I did get a loaner. A 2014 320i. First thing I noticed was that the trim package was really inferior to the 328d. It just looked cheaper. Black and brushed aluminium not very pretty when compared to walnut. Also plain black interior is plain. 

Oh well. 

But comparing the driving was interesting. The 320i has no pick up, even in sport mode, as compared to the 328d. I missed that torque! I also noticed that the gasser was a lot noisier than the Diesel, go figure! I really could hear the motor a lot more, maybe because I was having to have it at higher rpms to get it going. I am glad that I got the oil burner. I had not had a chance to drive the gas version. I am glad I did not base my decision to purchase on the gas version at all.


----------



## Pierre Louis (Oct 23, 2011)

I like that BMW gives people a choice. I too am likely to get the best car my budget can handle, and for some, that would be a 320i. Also, one can get a manual transmission with the 320i, 328i, and 335i. That is an advantage.

Agreed that the base trim, all vinyl and aluminum look, is cheap. But so is a 320i price wise. Just not one with all the options I would want. If I was in the market, the 328d would be my choice with the unfortunate lack of a manual transmission.

PL


----------



## Squiddie (Dec 19, 2010)

The 320i engine is a turbocharged design with the turbo missing. No wonder you have to torture it and it tortures you right back.

In the US there is some interesting options games going on. If you do the 320i then you can have the non-adaptive m-sport suspension without the m sport plastic body parts, and that means you can have it in any color you want with the m-sport suspension. That isn't possible in any other BMW right now. The moment you pick m-sport you only get ********* colors.


----------



## MotoWPK (Oct 5, 2012)

Squiddie said:


> The 320i engine is a turbocharged design with the turbo missing. No wonder you have to torture it and it tortures you right back.


The 320i is turbocharged, the turbo isn't missing.


----------



## F32Fleet (Jul 14, 2010)

I would think that the 328d has more sound deadening material as well. It's funny that BMW effectively makes you pay a few extra thousand dollars just to have "access" to their already expensive options (328i/d).

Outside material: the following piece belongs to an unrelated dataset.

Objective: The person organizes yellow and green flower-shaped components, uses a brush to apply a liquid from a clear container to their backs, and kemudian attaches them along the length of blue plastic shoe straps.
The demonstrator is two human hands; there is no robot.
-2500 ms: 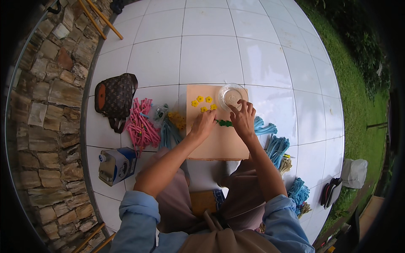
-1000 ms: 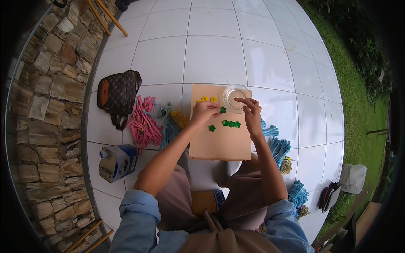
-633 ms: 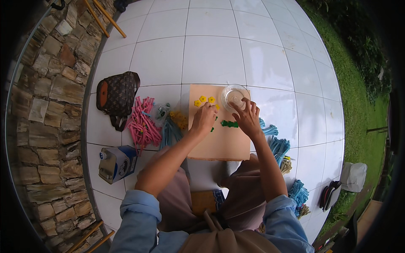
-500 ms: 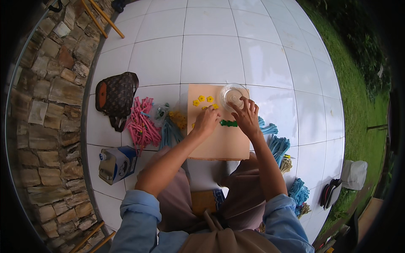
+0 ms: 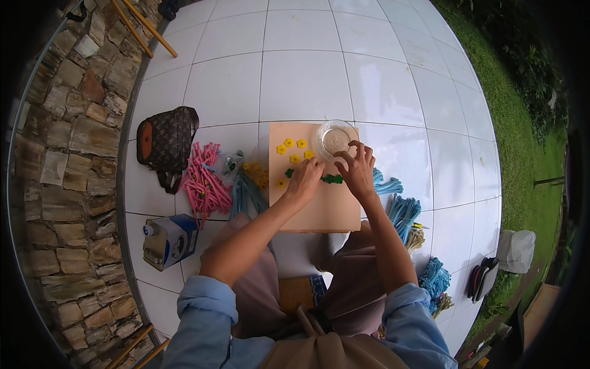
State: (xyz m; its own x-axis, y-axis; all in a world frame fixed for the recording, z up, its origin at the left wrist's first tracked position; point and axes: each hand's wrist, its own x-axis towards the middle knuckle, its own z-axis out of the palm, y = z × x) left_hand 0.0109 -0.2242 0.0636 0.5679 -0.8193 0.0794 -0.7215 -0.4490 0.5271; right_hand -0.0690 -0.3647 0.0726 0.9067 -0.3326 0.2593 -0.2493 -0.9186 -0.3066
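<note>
A tan board [image 5: 326,212] lies on the white tiled floor in front of my knees. My left hand [image 5: 305,179] and my right hand [image 5: 358,167] meet over its upper middle, fingers pinching small green pieces [image 5: 332,179] between them. Several small yellow flower shapes [image 5: 290,147] lie on the board's upper left. A clear round bowl [image 5: 335,136] stands at the board's top right, just above my right hand.
Pink sticks [image 5: 204,183] and blue-green sticks [image 5: 246,194] lie left of the board, with a brown bag [image 5: 166,138] and a blue-and-white jug [image 5: 169,240] further left. Blue bundles [image 5: 402,212] lie to the right. A stone wall [image 5: 55,154] runs along the left, grass [image 5: 522,111] on the right.
My right hand came back from the bowl to the board's middle. The scattered green pieces are now gathered between both hands.
</note>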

They truly must not want to sell them, but a ton of 328i's with base suspension. I rarely see a sport 328 and of the handful of 335i's only one had a sport pkg.


----------



## henrycyao (Oct 23, 2012)

320i reminds me of a 128i I had on loaner just without the power. I could see myself in a 320i if the suspension is tuned right. I don't think it is.


----------



## Pierre Louis (Oct 23, 2011)

henrycyao said:


> 320i reminds me of a 128i I had on loaner just without the power. I could see myself in a 320i if the suspension is tuned right. I don't think it is.

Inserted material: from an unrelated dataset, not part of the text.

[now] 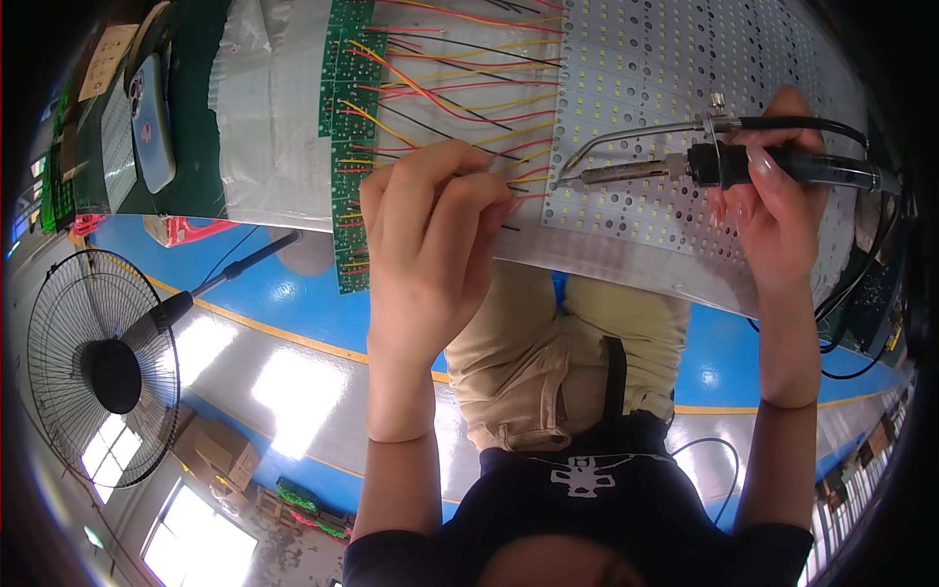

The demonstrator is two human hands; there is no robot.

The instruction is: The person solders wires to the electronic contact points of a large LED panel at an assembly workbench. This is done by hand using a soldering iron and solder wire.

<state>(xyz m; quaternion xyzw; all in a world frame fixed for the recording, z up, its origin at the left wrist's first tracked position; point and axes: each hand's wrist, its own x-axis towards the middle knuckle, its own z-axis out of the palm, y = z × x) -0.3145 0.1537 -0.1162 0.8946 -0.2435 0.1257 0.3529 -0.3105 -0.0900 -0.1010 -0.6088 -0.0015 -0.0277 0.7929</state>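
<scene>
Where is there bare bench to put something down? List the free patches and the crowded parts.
Free: the white sheet between the phone and the green circuit boards, though it looks crinkled. Crowded: red, yellow and black wires span the boards and the white LED panel, where the left hand pinches wires and the right hand holds the soldering iron.

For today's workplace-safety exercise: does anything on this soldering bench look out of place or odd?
A phone lies at the bench's left end, away from the work. Otherwise nothing stands out: the right hand holds the soldering iron over the white LED panel, and the left hand pinches wires.
</scene>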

Really? The option exists to have an M-sport suspension in the sport package without having to pick a "line" (not possible on a 320i). No other variant, 3 or 4, allows this, and it costs less as a result. You even get the M sport steering wheel and sport seats.

PL


----------



## ScottFM (Nov 24, 2013)

It did drive a little differently than my 328d. I am not sure of the exact cause. It was a two wheel drive 320i, my car is an x-drive. There one thing I really missed was the lack of a HUD in the loaner. I did also note that the engine temp guages are different. 210F is the middle temp at 12-o'clock on the d and 250F was in that position for the i.


----------